### EXERCISE DESCRIPTION
Once "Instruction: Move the" turns up in a line below, reproduce that line and those after it exactly, stopping after the line with "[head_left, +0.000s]"; leave pictures out.

+++++

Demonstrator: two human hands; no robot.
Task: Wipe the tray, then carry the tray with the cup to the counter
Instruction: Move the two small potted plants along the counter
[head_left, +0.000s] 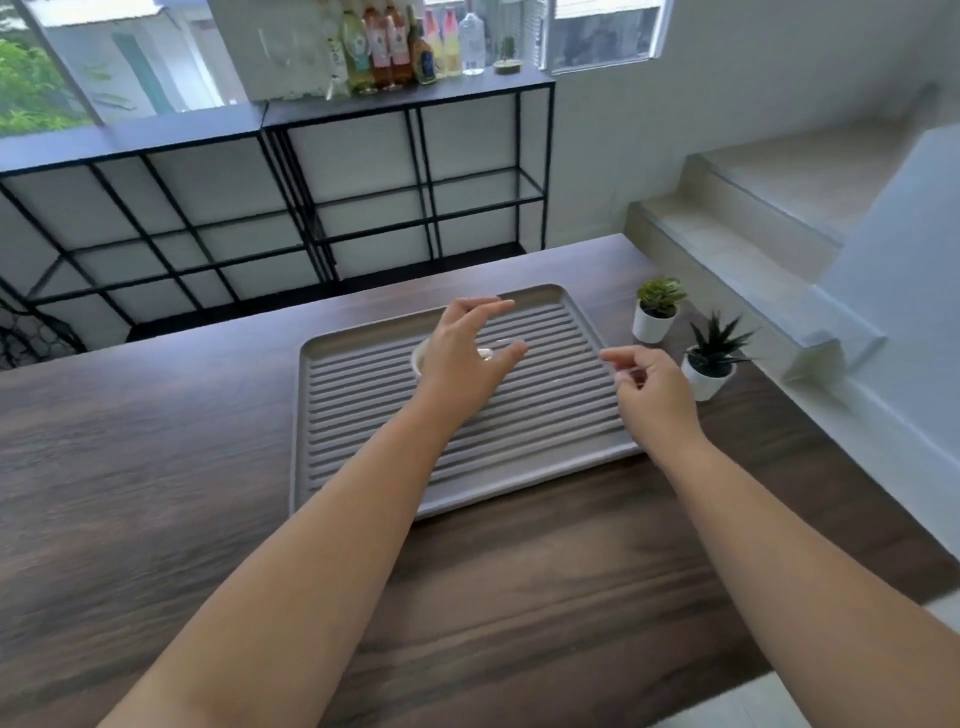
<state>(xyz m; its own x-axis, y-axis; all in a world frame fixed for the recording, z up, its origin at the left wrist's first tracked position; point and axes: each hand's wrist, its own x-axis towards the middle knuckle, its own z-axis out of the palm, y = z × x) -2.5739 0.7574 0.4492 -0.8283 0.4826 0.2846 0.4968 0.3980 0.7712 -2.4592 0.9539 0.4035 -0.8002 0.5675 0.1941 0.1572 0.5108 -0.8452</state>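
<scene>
Here left hand hovers spread over cup on tray; right hand grip loosely curled, empty.

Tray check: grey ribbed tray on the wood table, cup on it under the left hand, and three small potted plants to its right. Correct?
Not quite: the head view shows two potted plants right of the tray, not three. The rest holds: the ribbed grey tray lies on the wood table, and the cup sits on it, mostly hidden under the left hand.

One tray, one cup, two potted plants, two hands
</scene>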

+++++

### WORKED SOLUTION
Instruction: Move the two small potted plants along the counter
[head_left, +0.000s] 

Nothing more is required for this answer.